Gerade trabten sie die Straße zur Kirche entlang, als sie hinter sich ein Pferd hörten. Sie drehten sich um und sahen Grockleton näher kommen. Als er sie eingeholt hatte, beugte er sich freundlich zu ihnen herunter und fragte, wohin sie denn wollten.
Abgesehen von seinen klauenähnlichen Händen machte der Zollinspektor einen recht einnehmenden Eindruck – falls er nicht gerade auf der Jagd nach Schmuggelware war. Als er hörte, dass Haus Albion ihr Ziel war, holte er einen versiegelten Brief aus der Jackentasche und meinte lächelnd: »Wollt ihr beide euch zwei Pence verdienen?«
»Das würde jeder von uns gern«, erwiderte Nathaniel blitzschnell.
Grockleton zögerte kurz und kicherte. »Also gut. Das ist ein Brief von meiner Frau an den alten Mr. Albion. Könnt ihr den für mich abgeben?«
»O ja, Sir«, riefen die beiden Jungen im Chor.
»Damit erspart ihr mir einen Weg.« Er suchte das Geld heraus und sagte dabei beiläufig: »Aber jetzt müsst ihr euch sputen. Ihr wisst doch sicher, wie man einen Brief abgibt.«
»Für zwei Pence bin ich bereit, überall im New Forest Briefe abzugeben«, erwiderte Nathaniel im Brustton der Überzeugung.
»Gut. Hier habt ihr das Geld.«
Er reichte ihnen die Münzen und blickte ihnen nach. Doch er ritt nicht sofort weiter, so als ob ihm plötzlich ein Gedanke gekommen wäre. Eine ganze Minute rührte er sich nicht von der Stelle und starrte den Jungen hinterher. Als Nathaniel sich umdrehte, bemerkte er, dass Mr. Grockleton ihn gedankenversunken ansah.
Oxford! Endlich in Oxford. Da lag es vor ihnen. Seine Türme und Kuppeln erhoben sich aus dem leichten Morgennebel, der über den großen, grünen Wiesen hing.
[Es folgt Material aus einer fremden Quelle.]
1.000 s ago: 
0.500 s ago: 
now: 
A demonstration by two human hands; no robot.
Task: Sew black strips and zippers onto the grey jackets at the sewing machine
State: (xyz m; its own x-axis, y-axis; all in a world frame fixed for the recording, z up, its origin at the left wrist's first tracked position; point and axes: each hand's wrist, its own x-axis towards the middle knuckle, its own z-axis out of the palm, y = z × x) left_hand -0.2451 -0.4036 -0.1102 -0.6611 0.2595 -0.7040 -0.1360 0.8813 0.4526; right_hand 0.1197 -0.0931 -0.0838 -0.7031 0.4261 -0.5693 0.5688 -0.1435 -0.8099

Sanft schlängelte sich der Fluss an den Colleges vorbei. Oxford am Fluss Isis, wie die Themse auf dieser Etappe ihrer langen Reise heißt. Fanny und Louisa gaben sich keine Mühe, ihre Aufregung zu verhehlen.
»Und wenn ich mir vorstelle, Fanny, meine liebste, beste Freundin!«, rief ihre Cousine Louisa aus, »dass wir beinahe gar nicht gefahren wären.«
Wie hübsch Louisa heute aussieht, dachte Fanny erfreut. Schon immer hatte sie Louisas dunkles Haar und ihre leuchtenden braunen Augen bewundert. Heute Morgen war ihre Cousine, die gleichzeitig ihre beste Freundin war, ganz besonders reizend anzuschauen.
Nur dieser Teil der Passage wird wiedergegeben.